Computer and Modernization ›› 2021, Vol. 0 ›› Issue (07): 18-22.

Previous Articles     Next Articles

Named Entity Recognition Algorithm Based on Active Learning

  

  1. (School of Computer Science and Engineering, Nanjing University of Science & Technology, Nanjing 210094, China)
  • Online:2021-08-02 Published:2021-08-02

Abstract: The purpose of named entity recognition is to identify the boundaries and categories of entities in the text. In the process of training named entity recognition models, a large number of labeled samples are usually required. By implementing effective selection algorithms, this paper reduces the labeling of samples from a large number of samples suitable for model updates.
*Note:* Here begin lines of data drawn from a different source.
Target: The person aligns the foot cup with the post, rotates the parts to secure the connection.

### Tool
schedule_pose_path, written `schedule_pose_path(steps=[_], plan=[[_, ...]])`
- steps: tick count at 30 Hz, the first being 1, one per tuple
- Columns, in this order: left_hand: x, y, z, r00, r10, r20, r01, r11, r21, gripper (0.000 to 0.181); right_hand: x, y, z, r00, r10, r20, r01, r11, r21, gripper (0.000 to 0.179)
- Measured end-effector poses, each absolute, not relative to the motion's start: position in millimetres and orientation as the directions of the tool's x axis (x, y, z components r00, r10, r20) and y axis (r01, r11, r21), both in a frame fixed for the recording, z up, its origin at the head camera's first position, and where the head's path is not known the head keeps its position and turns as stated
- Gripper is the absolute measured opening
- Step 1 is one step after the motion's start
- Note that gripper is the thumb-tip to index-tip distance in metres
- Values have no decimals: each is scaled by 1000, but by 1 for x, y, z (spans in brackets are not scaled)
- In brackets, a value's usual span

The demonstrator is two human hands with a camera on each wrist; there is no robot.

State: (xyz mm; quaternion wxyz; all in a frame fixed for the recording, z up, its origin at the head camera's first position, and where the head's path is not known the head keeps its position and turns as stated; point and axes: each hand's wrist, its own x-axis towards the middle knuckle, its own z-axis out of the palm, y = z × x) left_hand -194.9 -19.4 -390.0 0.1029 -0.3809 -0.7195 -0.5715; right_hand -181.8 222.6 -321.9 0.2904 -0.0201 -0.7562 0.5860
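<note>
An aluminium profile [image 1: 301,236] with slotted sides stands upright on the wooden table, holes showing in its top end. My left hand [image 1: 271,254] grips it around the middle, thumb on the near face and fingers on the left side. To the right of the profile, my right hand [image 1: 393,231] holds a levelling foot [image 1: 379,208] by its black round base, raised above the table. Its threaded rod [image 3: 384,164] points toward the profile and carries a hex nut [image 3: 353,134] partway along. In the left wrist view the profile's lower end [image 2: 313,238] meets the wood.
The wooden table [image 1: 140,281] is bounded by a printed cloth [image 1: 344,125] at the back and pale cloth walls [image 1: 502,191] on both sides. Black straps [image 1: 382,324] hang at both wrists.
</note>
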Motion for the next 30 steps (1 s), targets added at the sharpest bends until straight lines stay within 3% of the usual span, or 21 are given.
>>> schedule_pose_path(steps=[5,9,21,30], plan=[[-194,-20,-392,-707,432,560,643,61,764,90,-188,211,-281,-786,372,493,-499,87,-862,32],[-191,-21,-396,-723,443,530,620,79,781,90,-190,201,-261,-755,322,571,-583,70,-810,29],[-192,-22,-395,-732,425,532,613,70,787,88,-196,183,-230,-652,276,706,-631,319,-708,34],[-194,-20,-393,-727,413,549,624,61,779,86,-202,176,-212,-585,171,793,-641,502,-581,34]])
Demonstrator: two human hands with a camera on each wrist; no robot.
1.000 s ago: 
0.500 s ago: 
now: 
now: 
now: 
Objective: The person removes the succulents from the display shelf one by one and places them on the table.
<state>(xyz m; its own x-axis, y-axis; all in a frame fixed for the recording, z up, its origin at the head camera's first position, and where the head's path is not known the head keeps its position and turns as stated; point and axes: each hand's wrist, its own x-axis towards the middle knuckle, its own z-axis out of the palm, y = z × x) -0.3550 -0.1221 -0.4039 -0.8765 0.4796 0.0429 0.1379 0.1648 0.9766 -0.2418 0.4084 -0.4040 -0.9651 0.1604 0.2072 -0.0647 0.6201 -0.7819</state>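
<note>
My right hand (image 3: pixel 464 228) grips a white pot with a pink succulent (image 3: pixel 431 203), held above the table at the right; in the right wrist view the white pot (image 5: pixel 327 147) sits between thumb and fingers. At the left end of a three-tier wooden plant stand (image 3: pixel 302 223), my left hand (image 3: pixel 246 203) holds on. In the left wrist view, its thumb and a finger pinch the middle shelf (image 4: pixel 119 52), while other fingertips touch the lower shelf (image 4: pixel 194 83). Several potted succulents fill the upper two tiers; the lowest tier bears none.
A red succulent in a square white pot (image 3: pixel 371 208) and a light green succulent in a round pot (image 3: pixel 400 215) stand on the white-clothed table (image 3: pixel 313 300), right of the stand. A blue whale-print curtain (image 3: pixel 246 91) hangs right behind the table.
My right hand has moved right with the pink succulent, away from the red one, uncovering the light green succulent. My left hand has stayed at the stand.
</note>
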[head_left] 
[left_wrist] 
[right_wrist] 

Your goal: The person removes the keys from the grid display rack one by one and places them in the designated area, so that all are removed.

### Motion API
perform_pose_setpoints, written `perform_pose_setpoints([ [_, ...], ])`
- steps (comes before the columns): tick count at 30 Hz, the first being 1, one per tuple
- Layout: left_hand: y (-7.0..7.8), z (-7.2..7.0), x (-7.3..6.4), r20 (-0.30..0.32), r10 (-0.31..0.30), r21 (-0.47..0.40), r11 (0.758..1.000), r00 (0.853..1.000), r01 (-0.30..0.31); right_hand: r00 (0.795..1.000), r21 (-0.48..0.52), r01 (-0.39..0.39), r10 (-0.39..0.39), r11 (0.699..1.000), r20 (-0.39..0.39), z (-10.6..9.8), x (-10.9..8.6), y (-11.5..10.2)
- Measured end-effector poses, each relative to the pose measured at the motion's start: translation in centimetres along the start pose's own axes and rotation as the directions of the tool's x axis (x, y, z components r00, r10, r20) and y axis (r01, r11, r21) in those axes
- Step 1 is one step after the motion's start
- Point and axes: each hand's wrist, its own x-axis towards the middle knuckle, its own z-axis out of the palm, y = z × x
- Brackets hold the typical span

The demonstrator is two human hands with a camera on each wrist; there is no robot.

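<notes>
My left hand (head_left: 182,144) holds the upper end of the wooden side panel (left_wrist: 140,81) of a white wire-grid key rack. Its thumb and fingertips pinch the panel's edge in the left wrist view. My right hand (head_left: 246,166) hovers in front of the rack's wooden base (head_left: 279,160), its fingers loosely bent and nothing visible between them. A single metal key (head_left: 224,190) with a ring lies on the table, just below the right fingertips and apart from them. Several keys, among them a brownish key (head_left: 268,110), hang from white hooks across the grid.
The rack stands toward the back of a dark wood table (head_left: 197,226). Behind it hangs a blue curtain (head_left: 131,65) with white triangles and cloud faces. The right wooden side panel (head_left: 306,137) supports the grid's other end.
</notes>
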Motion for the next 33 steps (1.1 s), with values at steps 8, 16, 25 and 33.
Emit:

By using five sets of comparison experiments, it is verified that a better set of samples can be obtained by effective selection algorithm, and a targeted sample of annotations is realized. Through experiments designed on microblog network data sets, it is verified that the current-based active learning algorithm can select more appropriate sample sets for a large amount of Internet text data, which can effectively reduce the cost of manual labeling. This paper uses two models to realize the boundary extraction and classification of entities. The sequence labeling model extracts the position of the entity in the sequence, the entity classification model realizes the classification of the labeling results, and uses the active learning method to realize the training on the unlabeled data set. Experiment on two data sets is done by using the training method in this article. Experiments on the Weibo dataset show that the algorithm can learn text features from the unlabeled dataset. The experimental results on the MSRA data set show that when the proportion of the pre-training data set reaches more than 40%, the F1 score of the model on the test data set is stable at about 90%, which is close to the result of using all the data sets, indicating that the model  in unlabeled data sets has certain feature extraction capabilities.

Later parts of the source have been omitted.